Видимо, он в совершенстве овладел своим нелегким мастерством, но водитель из него оказался неважный. Минивэн «Фольксваген» девяностых годов смотрелся как-то сиротливо в окружении цвета автопрома, выставленного на парковке.
– О, у вас почти нет вещей, – удивился он, сгружая в багажник нехитрый дорожный скарб русских друзей.
– Да, мы на минуточку, – объяснил Фельдман, – Но выпить мы с тобой, приятель, успеем, не волнуйся.
«Фольксваген» как-то испуганно лавировал в куче транспорта, загромоздившей аэропорт.
– Головой не верти, – строго сказал Фельдман, пристроившийся позади Гюнтера, – Задерни шторы и успокойся. Можешь поспать. Поедем через Веймар и Дессау. Основная часть пути – по автобану. Здесь примерно четыреста километров, но дороги хорошие… Гюнтер, не спрашивай ради Христа, что такое хорошие дороги, я тебе потом объясню…
Он уснул посреди Тюрингии, когда уже устал подглядывать сквозь шторки за извивами идеальной дороги, кукольными деревушками, чинными бюргерскими городками и их невзрачными обитателями. «Не выношу, как они одеваются», – сетовала в свое время Жанна, – «Эти немцы, особенно в Восточной Германии, совершенно не следят за собой. Любимый цвет – серый. Не понимаю – зарплаты у людей приличные, пособия по безработице еще лучше, магазины ломятся, а одеваются так, словно все идут на ночное дежурство…»
– Просыпайся, заспанец, – рухнул на соседнее сиденье Фельдман, – Две новости.
– Давай с плохой, – прохрипел Вадим.
– Обе, как ни странно, сносные.

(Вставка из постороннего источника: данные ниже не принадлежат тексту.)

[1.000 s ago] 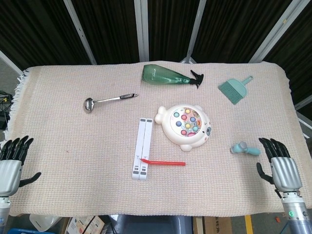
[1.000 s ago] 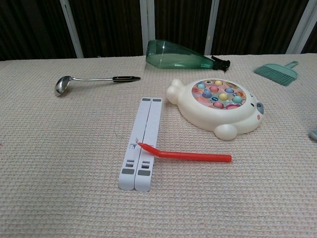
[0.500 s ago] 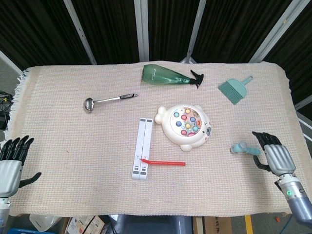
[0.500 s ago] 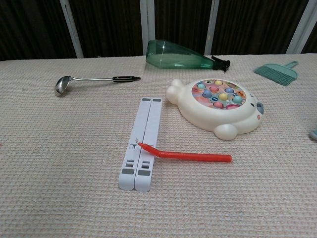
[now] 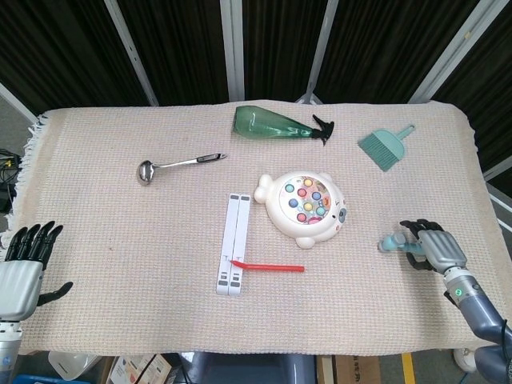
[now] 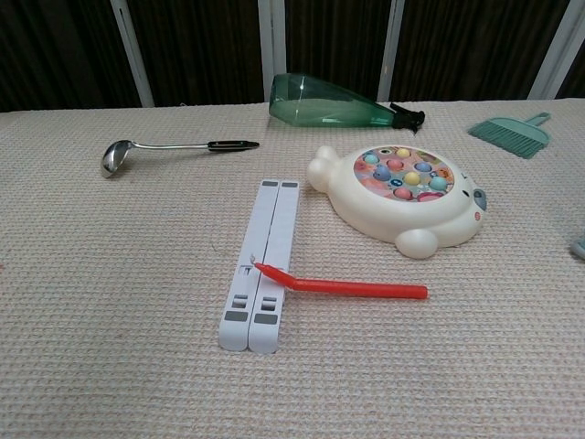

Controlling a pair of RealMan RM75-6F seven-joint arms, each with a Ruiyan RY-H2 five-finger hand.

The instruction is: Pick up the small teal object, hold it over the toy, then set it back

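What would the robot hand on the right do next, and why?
Probably close its fingers on the small teal object and lift. The right robot hand lies against that object's far end, which rests on the cloth; whether it grips yet cannot be told. The toy sits up and left.

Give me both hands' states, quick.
Left hand: open, holds nothing.
Right hand: over the teal object; grip cannot be told.

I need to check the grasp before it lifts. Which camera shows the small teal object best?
The head view. There the small teal object lies in full on the cloth, right of the toy, with the right robot hand at its far end. The chest view shows only a sliver at its right edge.
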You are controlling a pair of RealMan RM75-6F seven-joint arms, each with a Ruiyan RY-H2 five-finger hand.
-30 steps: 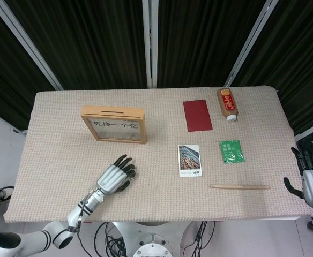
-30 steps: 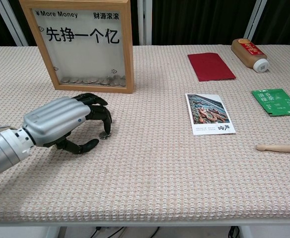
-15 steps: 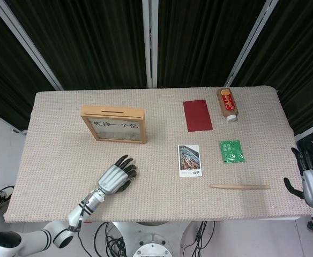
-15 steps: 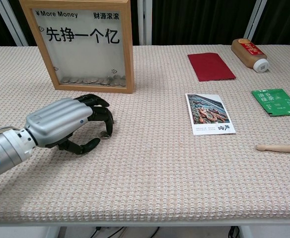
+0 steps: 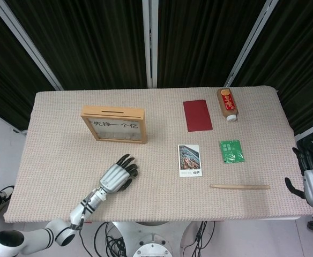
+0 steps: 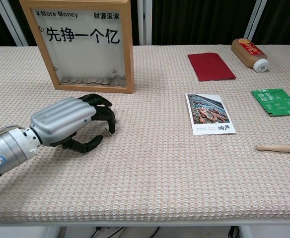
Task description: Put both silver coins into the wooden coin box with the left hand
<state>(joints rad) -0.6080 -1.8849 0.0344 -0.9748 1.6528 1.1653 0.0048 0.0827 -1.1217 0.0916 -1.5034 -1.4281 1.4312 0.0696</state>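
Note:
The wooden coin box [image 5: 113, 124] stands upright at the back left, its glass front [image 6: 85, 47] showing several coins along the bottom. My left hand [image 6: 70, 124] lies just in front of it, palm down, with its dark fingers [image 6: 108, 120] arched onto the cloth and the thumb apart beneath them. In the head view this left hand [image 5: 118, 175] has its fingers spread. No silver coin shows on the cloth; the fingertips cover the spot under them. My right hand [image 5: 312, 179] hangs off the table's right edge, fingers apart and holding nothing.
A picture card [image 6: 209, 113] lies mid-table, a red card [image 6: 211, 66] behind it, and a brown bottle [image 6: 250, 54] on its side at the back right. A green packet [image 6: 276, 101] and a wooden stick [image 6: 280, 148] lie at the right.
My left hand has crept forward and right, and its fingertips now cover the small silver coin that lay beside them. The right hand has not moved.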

Я набрался храбрости и позвонил Басардину. Басардин жив и с нетерпением нас ждет.
– Ты сказал, чтобы ни в коем случае не надевал пижаму и не ложился в кровать?
– Ну, знаешь ли, – возмутился Павел, – До такого маразма я еще не дошел. Не хочу, чтобы нас отправили восвояси, не успев приобщить к высокому. Но я сказал, что мы скоро приедем. Так что вряд ли он станет надевать пижаму, хотя время уже, в принципе, вечернее…
– А где мы? – Вадим отогнул шторку. Машина стояла на заправочной станции. За обочиной простирался сосновый лес, впереди по курсу среди гранитных скал выделялись островки красных черепичных крыш, проносились машины по идеально ровной дороге.